Что-то важное произошло, понял мальчик.

— Вульгарная деревенская баба! Ее заявление в фабком — это еще куда ни шло, но что она опять выкинула! Представь себе, вчера закатила ему дикую сцену, кричала во всю ивановскую, соседи все прекрасно слышали. А он? Притих как мышь, бормотал, правда, что-то в свое оправдание, но без толку. Наконец, возмутился-таки и ушел, хлопнув дверью. К тебе не приходил? Тогда все понятно — пошел на станцию и напился в буфете.

«И все это приходится слушать!..» Мальчик сразу понял, что речь идет о знакомом матери, Семене Васильевиче Прошине, которого подруги называли между собой Сеней, и о его жене, этого знакомства не одобрявшей. Худощавый, лет тридцати с гаком, с веселыми глазами, сверкавшими любопытством на узком, подвижном лице, Сеня Прошин какое-то время назад демобилизовался из армии, где прослужил несколько лет сверхсрочно по интендантской части. Вернувшись в родное село, он скоро сообразил, что не чувствует призвания к сельскому хозяйству, занятию предков, и перебрался в ближайший рабочий поселок, где сразу же устроился счетоводом. С собой ему пришлось взять и молодую жену: за короткий срок, что провел он дома, родне удалось женить его на одной из деревенских невест. Теперь они жили в старом деревянном бараке с такими тонкими перегородками, что сквозь них проникал каждый шорох.

Работал он вместе с матерью мальчика, так они и познакомились. В один прекрасный день Прошин, помогая матери тащить тяжеленную сумку с картошкой, оказался у них дома. Глянул на гитару, сказал: «О-о!» — и снял ее с гвоздя. Выяснилось, что играет он куда лучше матери и ее подруг, да и репертуар был у него побогаче, и голос звучал приятно. После того как он сыграл и спел несколько песен, мать предложила ему чаю, а когда он собрался домой, пригласила заходить еще. С мальчиком он обошелся как с равным, пожал ему руку на прощание и заговорщицки подмигнул. С тех пор он и в самом деле зачастил к ним, пил чай и играл на гитаре. Когда мальчику это надоедало — песни-то были все одни и те же, — он убегал на улицу, чему мать теперь нисколько не препятствовала. По возвращении мальчика Прошина либо уже не было у них, либо он начинал поспешно прощаться, суетливо сунув мальчику руку, а иной раз обходилось и без этого, и уж больше не подмигивал ему, вообще глядел в сторону. Мать в такие вечера обращалась с мальчиком мягко и снисходительно, на ее лице появлялось рассеянно-мечтательное выражение.

Одним словом, он ничего не имел против Семена Васильевича Прошина. Но вот чего он не выносил, это когда подруги матери принимались вникать в ее личную жизнь. Но приходилось терпеть, коли уж мать сама терпела эти обсуждения.
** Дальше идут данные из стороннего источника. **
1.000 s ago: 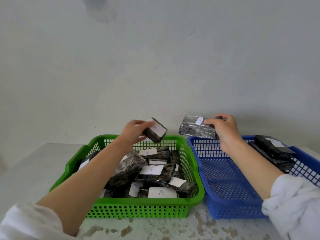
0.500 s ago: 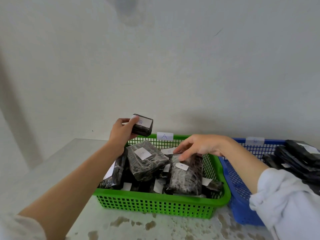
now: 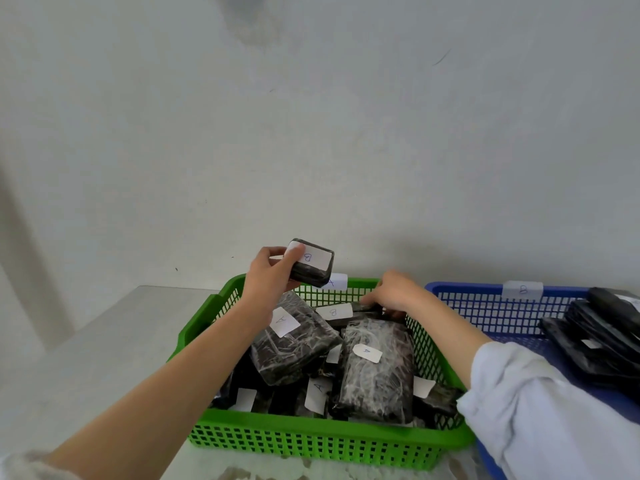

Приоткрыв глаза, он увидел, что в комнате все трое. Они разговаривали тихо, наверное, думали, что он спит. Он снова закрыл глаза, чтоб они не заметили, что он все слышал, это было бы стыдно.

— Конечно же она ему совершенно не подходит! — заявила Мэм. — Интеллигентный человек — и типичная деревенская баба. Явный мезальянс.

— Ах, девочки, какая разница! Она все равно его не отпустит, — произнесла маленькая Дина своим высоким девичьим голосом.